Federal drug regulators have launched an investigation into the actions of GlaxoSmithKline to determine whether the drug maker illegally hid information about the side effects of Avandia, its beleaguered diabetes drug that has been linked to an increased risk of heart attacks.
According to an August 12 story in TIME magazine, FDA Deputy Commissioner Joshua Sharfstein indicated that the agency has launched a probe into what GlaxoSmithKline told the FDA drug safety reviewers about Avandia health risks. The probe follows the discovery of documents that indicate company officials had evidence that Avandia increased the risk of heart problems by 30% to 43% eight days before it told FDA that its own research did not support evidence for Avandia heart problems at a May 16, 2007 meeting.
The meeting came five days before a study was printed in the New England Journal of Medicine that found that Avandia carried a 43% increased risk of heart attack.
Avandia has come under harsh criticism in recent months by a number of experts, including some FDA drug safety reviewers, who have estimated that Avandia may be responsible for more than 100,000 heart attacks and deaths since it was approved. Critics have argued that an Avandia recall should be issued, as there is no reason to put patients at risk with the drug when there are alternative treatments that do not appear to carry the same heart attack risk as Avandia.
Avandia (rosiglitazone) was first approved in the United States in 1998 to treat type 2 diabetes by helping control blood sugar levels.
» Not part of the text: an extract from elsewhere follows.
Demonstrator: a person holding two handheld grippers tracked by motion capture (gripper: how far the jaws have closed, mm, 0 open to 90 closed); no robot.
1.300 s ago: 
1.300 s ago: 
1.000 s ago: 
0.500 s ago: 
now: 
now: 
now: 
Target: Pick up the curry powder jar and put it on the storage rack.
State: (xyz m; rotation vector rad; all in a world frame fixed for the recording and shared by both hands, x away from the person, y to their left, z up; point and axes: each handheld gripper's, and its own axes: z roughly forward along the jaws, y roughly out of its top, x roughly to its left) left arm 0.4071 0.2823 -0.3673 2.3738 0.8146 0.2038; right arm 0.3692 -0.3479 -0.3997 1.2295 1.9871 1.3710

The drug has been used by millions of diabetics, but sales have plummeted following the allegations of an increased risk of heart attacks and congestive heart failure .
Many analysts say that Avandia is effectively a dead product after an FDA advisory committee agreed that it increased the risk of heart attacks and death last month. Although the committee did not call for a recall of Avandia, the FDA may still decide to do so despite to protect consumers.
Earlier this year, a Senate report was released that criticized GlaxoSmithKline for intimidating doctors who spoke out about Avandia side effects and for failing to adequately warn users about the risk of a heart attack from side effects of Avandia. In addition, at a House drug safety hearing, several lawmakers pressed FDA with questions on why such a recall of Avandia has not yet occurred.
In July, FDA halted enrollment in new clinical trials that would compare the health risks of Avandia with those of Actos, a competing drug by Takeda Pharmaceuticals. Critics have called the trials unethical because they could be knowingly exposing human test subjects to potentially fatal drug side effects. They also criticized GlaxoSmithKline for recruiting heavily in third-world countries. The FDA has said that those already enrolled can stay in the testing as long as the company revises its disclosure materials to ensure that participants are fully informed about the risk. It is unclear whether it will allow additional subjects to be enrolled or whether it will ultimately cancel the drug trials.
GlaxoSmithKline faced about 13,000 Avandia lawsuits filed by plaintiffs who accuse the company of failing to warn patients that of Avandia heart attack risks. Last month the company announced it had settled about 10,000 of those Avandia suits.